#### What you will do:
Write the data below out exactly as it stands. Do not include the pictures.

(Source records)
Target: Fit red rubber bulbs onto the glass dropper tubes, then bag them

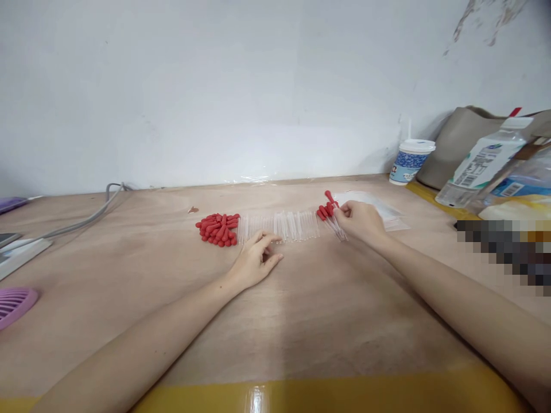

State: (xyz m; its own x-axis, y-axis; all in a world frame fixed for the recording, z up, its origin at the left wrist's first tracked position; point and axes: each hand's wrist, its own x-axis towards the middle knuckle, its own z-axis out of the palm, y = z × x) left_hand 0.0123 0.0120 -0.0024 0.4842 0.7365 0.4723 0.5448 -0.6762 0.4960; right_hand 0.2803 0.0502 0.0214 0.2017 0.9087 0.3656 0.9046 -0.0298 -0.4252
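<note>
A row of clear, thin dropper tubes (297, 226) lies side by side across the middle of the table. At its left end is a heap of red rubber bulbs (219, 230). My left hand (257, 259) rests at the near edge of the tubes, thumb and fingers apart, holding nothing. My right hand (361, 221) pinches a dropper with a red bulb (329, 196) pointing up and away. Below it, several droppers with red bulbs (322, 213) lie together at the row's right end. My right fingers partly hide the held tube.
Clear plastic bags (390, 209) lie behind my right hand. A lidded cup (411, 162), a plastic bottle (484, 160) and a grey-beige bin (447, 146) stand at the right. A grey cable (86, 221) and a pink slotted object (17, 307) are at the left.
</note>
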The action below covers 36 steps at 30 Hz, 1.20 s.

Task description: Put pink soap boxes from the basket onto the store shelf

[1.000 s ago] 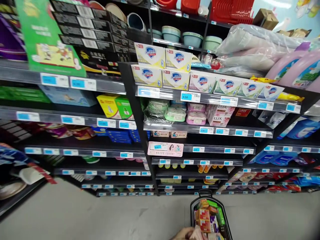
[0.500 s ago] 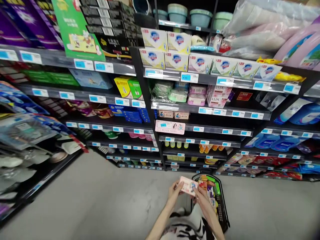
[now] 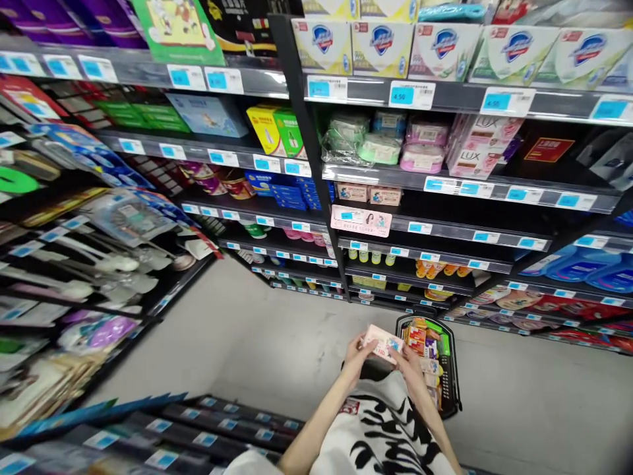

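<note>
Between my two hands is a small pink soap box (image 3: 383,344) with red lettering and a little printed figure. My left hand (image 3: 358,351) is closed round its left end, and my right hand (image 3: 408,362) grips its right end. The box is tilted, with its printed face up, above the floor and in front of my body. Just right of it a black shopping basket (image 3: 452,390) holds several colourful packages; my right forearm covers part of its near side. Similar pink boxes (image 3: 368,194) stand on a shelf ahead, above a pink label strip (image 3: 361,221).
Shelves ahead carry white soap boxes (image 3: 383,47), pink LUX boxes (image 3: 482,142) and a yellow box (image 3: 266,129). Packaged kitchen utensils (image 3: 119,264) line a rack on the left. Another shelf unit (image 3: 198,429) stands low at the near left. Grey floor (image 3: 257,330) lies between.
My view has tilted down and come closer to the shelves, so more of my shirt and the near shelf unit shows. Both hands keep hold of the soap box.
</note>
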Tool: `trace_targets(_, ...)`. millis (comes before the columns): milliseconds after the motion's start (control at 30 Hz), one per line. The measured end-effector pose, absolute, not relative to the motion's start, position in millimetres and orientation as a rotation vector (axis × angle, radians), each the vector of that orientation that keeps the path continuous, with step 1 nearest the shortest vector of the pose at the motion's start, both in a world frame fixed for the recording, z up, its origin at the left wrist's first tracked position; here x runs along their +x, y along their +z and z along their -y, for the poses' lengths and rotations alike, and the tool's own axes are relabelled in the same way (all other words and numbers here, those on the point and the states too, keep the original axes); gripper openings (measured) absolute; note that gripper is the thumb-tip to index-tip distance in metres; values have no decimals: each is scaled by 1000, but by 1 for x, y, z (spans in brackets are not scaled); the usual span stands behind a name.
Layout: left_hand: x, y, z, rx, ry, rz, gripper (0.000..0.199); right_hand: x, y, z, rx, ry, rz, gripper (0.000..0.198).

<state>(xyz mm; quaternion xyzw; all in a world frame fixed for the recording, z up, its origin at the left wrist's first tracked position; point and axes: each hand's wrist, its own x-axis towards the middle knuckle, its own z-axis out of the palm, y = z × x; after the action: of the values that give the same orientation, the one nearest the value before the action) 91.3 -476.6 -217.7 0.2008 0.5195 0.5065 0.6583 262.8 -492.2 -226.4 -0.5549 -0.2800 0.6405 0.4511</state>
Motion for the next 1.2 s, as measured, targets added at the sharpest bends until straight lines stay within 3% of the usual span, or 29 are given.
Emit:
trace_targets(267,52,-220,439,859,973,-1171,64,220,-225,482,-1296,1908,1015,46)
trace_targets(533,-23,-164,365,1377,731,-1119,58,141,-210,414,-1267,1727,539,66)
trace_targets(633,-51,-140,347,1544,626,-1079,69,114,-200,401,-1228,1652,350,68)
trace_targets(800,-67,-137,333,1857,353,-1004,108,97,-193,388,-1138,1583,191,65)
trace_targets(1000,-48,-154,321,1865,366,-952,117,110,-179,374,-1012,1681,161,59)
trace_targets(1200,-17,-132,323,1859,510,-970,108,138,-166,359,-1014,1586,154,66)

#### Result of the exercise:
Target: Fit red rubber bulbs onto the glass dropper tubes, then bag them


State: (xyz m; its own x-axis, y-axis; all in a world frame fixed for the recording, z up, its origin at the left wrist's first tracked position; point and axes: each hand's wrist, its own x-axis towards the middle knuckle, its own z-axis out of the palm, y = z × x) left_hand 0.0123 0.0120 -0.0024 0.4842 0.7365 0.4723 0.5448 -0.6762 0.4960; right_hand 0.2803 0.0502 0.0214 0.2017 0.9087 0.3656 0.9046 -0.0298 -0.4252
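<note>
A row of clear, thin dropper tubes (297, 226) lies side by side across the middle of the table. At its left end is a heap of red rubber bulbs (219, 230). My left hand (257, 259) rests at the near edge of the tubes, thumb and fingers apart, holding nothing. My right hand (361, 221) pinches a dropper with a red bulb (329, 196) pointing up and away. Below it, several droppers with red bulbs (322, 213) lie together at the row's right end. My right fingers partly hide the held tube.
Clear plastic bags (390, 209) lie behind my right hand. A lidded cup (411, 162), a plastic bottle (484, 160) and a grey-beige bin (447, 146) stand at the right. A grey cable (86, 221) and a pink slotted object (17, 307) are at the left.
</note>
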The action below covers 36 steps at 30 Hz, 1.20 s.

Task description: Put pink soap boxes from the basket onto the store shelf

[1.000 s ago] 
[0.500 s ago] 
[now] 

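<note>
Between my two hands is a small pink soap box (image 3: 383,344) with red lettering and a little printed figure. My left hand (image 3: 358,351) is closed round its left end, and my right hand (image 3: 408,362) grips its right end. The box is tilted, with its printed face up, above the floor and in front of my body. Just right of it a black shopping basket (image 3: 452,390) holds several colourful packages; my right forearm covers part of its near side. Similar pink boxes (image 3: 368,194) stand on a shelf ahead, above a pink label strip (image 3: 361,221).
Shelves ahead carry white soap boxes (image 3: 383,47), pink LUX boxes (image 3: 482,142) and a yellow box (image 3: 266,129). Packaged kitchen utensils (image 3: 119,264) line a rack on the left. Another shelf unit (image 3: 198,429) stands low at the near left. Grey floor (image 3: 257,330) lies between.
My view has tilted down and come closer to the shelves, so more of my shirt and the near shelf unit shows. Both hands keep hold of the soap box.
</note>
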Tool: `trace_targets(_, ...)`. millis (comes before the columns): milliseconds after the motion's start (control at 30 Hz), one per line. The measured end-effector pose, absolute, not relative to the motion's start, position in millimetres and orientation as a rotation vector (axis × angle, radians), each the vector of that orientation that keeps the path continuous, with step 1 nearest the shortest vector of the pose at the motion's start, both in a world frame fixed for the recording, z up, its origin at the left wrist's first tracked position; here x runs along their +x, y along their +z and z along their -y, for the poses' lengths and rotations alike, and the tool's own axes are relabelled in the same way (all other words and numbers here, those on the point and the states too, keep the original axes); gripper openings (measured) absolute; note that gripper is the thumb-tip to index-tip distance in metres; values have no decimals: each is scaled by 1000, but by 1 for x, y, z (spans in brackets are not scaled); the usual span stands behind a name.
Layout: left_hand: x, y, z, rx, ry, rz, gripper (0.000..0.199); right_hand: x, y, z, rx, ry, rz, gripper (0.000..0.198).

<state>(xyz mm; quaternion xyzw; all in a world frame fixed for the recording, z up, its origin at the left wrist's first tracked position; point and axes: each hand's wrist, its own x-axis towards the middle knuckle, its own z-axis out of the palm, y = z × x; after the action: of the values that give the same orientation, the one nearest the value before the action) 91.3 -476.6 -217.7 0.2008 0.5195 0.5065 0.6583 262.8 -492.2 -226.4 -0.5549 -0.2800 0.6405 0.4511</state>
Motion for the next 1.2 s, as measured, targets added at the sharpest bends until straight lines stay within 3% of the usual span, or 29 are given.
Emit:
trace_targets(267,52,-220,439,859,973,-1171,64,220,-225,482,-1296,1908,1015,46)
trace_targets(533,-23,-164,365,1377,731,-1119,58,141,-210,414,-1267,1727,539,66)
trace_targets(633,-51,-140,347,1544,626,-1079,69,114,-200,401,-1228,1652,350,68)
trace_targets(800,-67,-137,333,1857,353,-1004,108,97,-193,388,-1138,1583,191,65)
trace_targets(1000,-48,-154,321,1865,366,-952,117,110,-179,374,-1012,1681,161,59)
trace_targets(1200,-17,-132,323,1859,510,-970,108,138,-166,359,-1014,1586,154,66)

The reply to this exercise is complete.